37

I've been interested in non-standard analysis recently. I was reading up on it and noticed the following interesting comment on the Wikipedia page about hyperreal numbers, right after giving an example of a nonstandard differentiation:

The use of the standard part in the definition of the derivative is a rigorous alternative to the traditional practice of neglecting the square of an infinitesimal quantity... the typical method from Newton through the 19th century would have been simply to discard the $dx^2$ term.

I've never heard anything like this before, and really find it fascinating that Newton's method was to define the relation $dx^2 = 0$. If we actually formalize the above structure by taking $\mathbb{R}$ and adjoining an element $dx^2 = 0$ to it, we get the "dual numbers," isomorphic to the quotient ring $\mathbb{R}[x]/x^2$. I'd seen some things about how this algebra plays into automated differentiation algorithms for some computer software systems, but I've never heard anything about Newton directly working in this algebra. So I have a few questions:

  1. Does anyone have more historical information on the way that Newton performed differentiation, and its relation to the dual numbers?
  2. Does anyone know how effectively real analysis can be formalized with the dual numbers? Does the resulting system play nice enough to develop all of the important modern results?
  3. If we start with $\mathbb{C}[x]/x^2$ instead, can we likewise develop complex analysis?

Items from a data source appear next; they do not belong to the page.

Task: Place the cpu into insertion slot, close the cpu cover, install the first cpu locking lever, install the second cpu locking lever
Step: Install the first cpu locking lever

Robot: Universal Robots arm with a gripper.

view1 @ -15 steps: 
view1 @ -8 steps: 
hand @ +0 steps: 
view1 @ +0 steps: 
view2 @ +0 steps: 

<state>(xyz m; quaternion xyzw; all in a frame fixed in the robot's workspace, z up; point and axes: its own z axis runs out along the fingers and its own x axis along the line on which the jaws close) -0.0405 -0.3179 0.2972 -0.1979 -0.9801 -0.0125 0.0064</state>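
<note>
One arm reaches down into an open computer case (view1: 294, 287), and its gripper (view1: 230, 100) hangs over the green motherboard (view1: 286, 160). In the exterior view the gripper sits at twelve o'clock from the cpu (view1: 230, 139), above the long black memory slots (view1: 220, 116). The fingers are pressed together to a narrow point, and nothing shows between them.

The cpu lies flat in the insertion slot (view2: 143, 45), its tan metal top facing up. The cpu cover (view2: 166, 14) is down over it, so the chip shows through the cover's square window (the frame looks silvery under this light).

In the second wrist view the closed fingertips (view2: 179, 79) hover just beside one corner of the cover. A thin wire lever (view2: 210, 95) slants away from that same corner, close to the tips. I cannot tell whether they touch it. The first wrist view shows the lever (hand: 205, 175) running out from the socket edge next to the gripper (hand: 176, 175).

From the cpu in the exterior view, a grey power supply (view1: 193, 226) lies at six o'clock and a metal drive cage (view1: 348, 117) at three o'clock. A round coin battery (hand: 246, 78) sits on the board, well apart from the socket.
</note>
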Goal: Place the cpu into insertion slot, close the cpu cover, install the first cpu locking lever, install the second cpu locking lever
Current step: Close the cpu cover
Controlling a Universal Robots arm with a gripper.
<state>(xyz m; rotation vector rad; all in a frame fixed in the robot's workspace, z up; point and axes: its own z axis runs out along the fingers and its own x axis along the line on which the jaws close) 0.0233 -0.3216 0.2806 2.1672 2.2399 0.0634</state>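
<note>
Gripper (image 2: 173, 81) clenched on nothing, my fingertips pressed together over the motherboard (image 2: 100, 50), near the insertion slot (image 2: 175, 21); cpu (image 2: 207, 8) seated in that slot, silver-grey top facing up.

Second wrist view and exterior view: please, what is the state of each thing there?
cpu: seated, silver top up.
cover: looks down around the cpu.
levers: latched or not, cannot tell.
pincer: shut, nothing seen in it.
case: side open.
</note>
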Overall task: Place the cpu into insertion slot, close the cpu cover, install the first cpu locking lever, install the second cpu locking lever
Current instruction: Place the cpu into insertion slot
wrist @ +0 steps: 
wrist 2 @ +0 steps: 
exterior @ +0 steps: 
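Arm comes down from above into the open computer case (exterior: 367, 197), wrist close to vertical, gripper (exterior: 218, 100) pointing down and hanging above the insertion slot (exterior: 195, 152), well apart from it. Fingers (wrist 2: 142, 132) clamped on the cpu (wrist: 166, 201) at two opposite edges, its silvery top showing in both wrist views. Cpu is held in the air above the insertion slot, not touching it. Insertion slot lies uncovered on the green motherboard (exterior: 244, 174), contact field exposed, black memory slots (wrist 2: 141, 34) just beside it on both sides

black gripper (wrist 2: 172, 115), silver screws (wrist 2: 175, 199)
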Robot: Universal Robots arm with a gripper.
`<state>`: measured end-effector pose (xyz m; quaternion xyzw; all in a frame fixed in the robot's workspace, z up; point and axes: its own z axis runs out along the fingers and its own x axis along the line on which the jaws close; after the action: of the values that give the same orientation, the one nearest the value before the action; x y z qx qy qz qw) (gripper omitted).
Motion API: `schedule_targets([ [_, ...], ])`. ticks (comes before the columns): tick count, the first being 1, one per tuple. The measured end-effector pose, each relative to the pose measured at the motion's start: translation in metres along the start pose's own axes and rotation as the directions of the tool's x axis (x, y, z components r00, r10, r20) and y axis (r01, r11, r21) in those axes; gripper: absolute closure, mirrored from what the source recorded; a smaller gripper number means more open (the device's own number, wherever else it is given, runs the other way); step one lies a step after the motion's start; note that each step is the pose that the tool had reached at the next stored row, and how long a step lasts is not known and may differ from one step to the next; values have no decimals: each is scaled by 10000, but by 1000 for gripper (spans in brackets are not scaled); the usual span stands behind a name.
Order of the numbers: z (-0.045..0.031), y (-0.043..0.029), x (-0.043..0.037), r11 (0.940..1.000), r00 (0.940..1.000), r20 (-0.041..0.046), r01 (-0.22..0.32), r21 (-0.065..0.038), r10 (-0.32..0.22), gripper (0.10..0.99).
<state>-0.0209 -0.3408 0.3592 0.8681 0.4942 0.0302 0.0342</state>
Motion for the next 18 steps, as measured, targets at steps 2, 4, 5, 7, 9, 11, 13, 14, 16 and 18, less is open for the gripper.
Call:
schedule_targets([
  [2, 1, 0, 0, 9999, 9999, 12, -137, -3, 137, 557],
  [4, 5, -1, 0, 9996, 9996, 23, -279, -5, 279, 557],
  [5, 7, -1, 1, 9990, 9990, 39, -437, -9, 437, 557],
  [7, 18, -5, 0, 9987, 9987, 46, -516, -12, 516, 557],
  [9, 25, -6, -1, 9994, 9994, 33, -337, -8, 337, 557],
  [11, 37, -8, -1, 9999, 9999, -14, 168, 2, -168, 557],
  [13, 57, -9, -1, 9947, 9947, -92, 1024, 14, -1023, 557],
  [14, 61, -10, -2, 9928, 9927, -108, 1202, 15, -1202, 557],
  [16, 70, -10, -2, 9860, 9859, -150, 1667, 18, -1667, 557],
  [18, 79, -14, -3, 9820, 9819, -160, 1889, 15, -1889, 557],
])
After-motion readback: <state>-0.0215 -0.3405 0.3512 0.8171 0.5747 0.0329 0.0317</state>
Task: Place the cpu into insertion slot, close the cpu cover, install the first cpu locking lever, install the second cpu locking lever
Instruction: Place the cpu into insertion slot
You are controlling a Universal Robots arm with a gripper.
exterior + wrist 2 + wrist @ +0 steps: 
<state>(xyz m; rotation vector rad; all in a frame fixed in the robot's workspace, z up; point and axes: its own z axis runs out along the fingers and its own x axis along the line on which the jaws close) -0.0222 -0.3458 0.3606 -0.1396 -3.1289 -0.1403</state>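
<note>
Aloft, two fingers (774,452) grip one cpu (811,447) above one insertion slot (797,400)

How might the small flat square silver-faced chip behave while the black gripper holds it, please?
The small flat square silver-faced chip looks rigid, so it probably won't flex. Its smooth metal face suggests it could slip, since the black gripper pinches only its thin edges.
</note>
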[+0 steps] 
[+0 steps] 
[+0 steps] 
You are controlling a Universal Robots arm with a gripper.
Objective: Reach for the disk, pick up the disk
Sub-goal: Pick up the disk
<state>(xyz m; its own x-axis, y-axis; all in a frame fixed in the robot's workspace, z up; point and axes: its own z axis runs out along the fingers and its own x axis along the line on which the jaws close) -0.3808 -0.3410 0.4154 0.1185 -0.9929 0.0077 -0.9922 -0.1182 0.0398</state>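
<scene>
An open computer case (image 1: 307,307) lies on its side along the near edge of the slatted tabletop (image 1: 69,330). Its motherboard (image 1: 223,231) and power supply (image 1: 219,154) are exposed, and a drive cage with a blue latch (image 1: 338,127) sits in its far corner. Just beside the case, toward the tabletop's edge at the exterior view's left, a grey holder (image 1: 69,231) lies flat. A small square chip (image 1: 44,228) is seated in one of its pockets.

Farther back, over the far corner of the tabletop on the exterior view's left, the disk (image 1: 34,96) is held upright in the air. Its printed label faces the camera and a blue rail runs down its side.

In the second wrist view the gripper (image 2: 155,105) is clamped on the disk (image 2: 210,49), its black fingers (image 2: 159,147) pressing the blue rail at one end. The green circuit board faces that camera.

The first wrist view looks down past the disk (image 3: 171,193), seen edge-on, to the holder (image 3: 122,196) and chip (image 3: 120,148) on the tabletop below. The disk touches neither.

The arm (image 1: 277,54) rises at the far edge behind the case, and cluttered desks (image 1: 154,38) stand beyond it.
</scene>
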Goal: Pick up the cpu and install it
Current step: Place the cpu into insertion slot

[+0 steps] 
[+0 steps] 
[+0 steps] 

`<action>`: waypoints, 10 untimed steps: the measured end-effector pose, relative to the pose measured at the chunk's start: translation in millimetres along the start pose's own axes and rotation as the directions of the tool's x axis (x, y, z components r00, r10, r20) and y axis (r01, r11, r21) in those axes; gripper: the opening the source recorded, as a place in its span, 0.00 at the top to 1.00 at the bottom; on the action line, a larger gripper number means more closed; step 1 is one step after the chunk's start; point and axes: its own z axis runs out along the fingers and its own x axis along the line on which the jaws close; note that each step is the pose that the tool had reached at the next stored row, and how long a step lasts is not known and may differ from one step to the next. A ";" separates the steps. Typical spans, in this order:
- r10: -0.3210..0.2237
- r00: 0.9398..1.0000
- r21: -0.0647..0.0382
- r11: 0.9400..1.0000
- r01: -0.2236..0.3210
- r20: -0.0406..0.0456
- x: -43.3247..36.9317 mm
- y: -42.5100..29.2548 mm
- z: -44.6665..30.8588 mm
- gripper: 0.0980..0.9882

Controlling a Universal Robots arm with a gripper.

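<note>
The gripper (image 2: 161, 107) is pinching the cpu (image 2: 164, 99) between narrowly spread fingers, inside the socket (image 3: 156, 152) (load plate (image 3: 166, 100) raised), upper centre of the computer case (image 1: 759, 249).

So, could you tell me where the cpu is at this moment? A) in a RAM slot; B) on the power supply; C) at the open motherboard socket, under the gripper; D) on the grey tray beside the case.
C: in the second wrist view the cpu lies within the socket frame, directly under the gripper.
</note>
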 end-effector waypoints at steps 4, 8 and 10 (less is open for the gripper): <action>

Since this idea is so simple, I'm very curious how powerful it is. I'm also curious if it has any major drawbacks too, since I'm not sure why anyone would mess with the foundational baggage involved in defining the hyperreals if this simple 2-dimensional real algebra could really do the trick.

Mike Battaglia
  • 6,096
  • 1
  • 22
  • 47
  • 1
    The "major drawback" as you put it is that an ordinary function on the reals does not extend to the dual numbers. – Mikhail Katz Dec 19 '14 at 09:02
  • I got so many comments about how 2=0 causes problems that I made a new question about automatic differentiation in ℝ(()), where is just a new formal quantity that isn't nilpotent. This seems to do better, since you get an expansion of derivatives of all orders, and you also get a field. See here: https://math.stackexchange.com/questions/3202846/is-this-elementary-nilpotent-free-approach-to-automatic-differentiation-strong – Mike Battaglia Nov 20 '20 at 19:13

8 Answers8

18

The biggest draw back (and it's a big one) is that the ring of dual numbers is not a field. It has plenty of zero divisors. So, Newton, or any of the mathematicians of the early days of calculus, certainly did not work directly in the ring of dual numbers. They of course did not consider the ring to exist (as rings did not exist at all yet), but from their writing it is clear they envisaged a field of real numbers with, somehow, some notions of infinitesimals. Their work is of course very vague, but correct. Much more on that can be found in math history books. Many interesting discussions can be found in the recent book "Adventures in Formalism", also related to the early days of calculus and how things developed.

Some (rather unsatisfactory) portions of analysis can be developed in the ring of dual numbers, but it does not go too far. The idea, as you say, is very simple, perhaps too simple. One immediately gets into trouble when trying to define the derivative as the quotient of the infinitesimal $f(x+h)-f(x)$ divided by $h$, where $h$ is infinitesimal. The difficulty is that the non-zero infinitesimals in the ring of dual numbers are not invertible. So, it's the end of the party. (As you say though, some aspects of the party remain with automatic differentiation). In some sense, the dual numbers form a first order approximation to actual infinitesimals: The square of an infinitesimal is of an order of magnitude smaller than the infinitesimal you started with, but in the ring of dual numbers, the square of an 'infinitesimal' is precisely $0$. So, in a nonstandard model of the reals you have whole layers of infinitesimals. In the dual numbers there is only one layer, nothing in it is invertible, and they all square to $0$.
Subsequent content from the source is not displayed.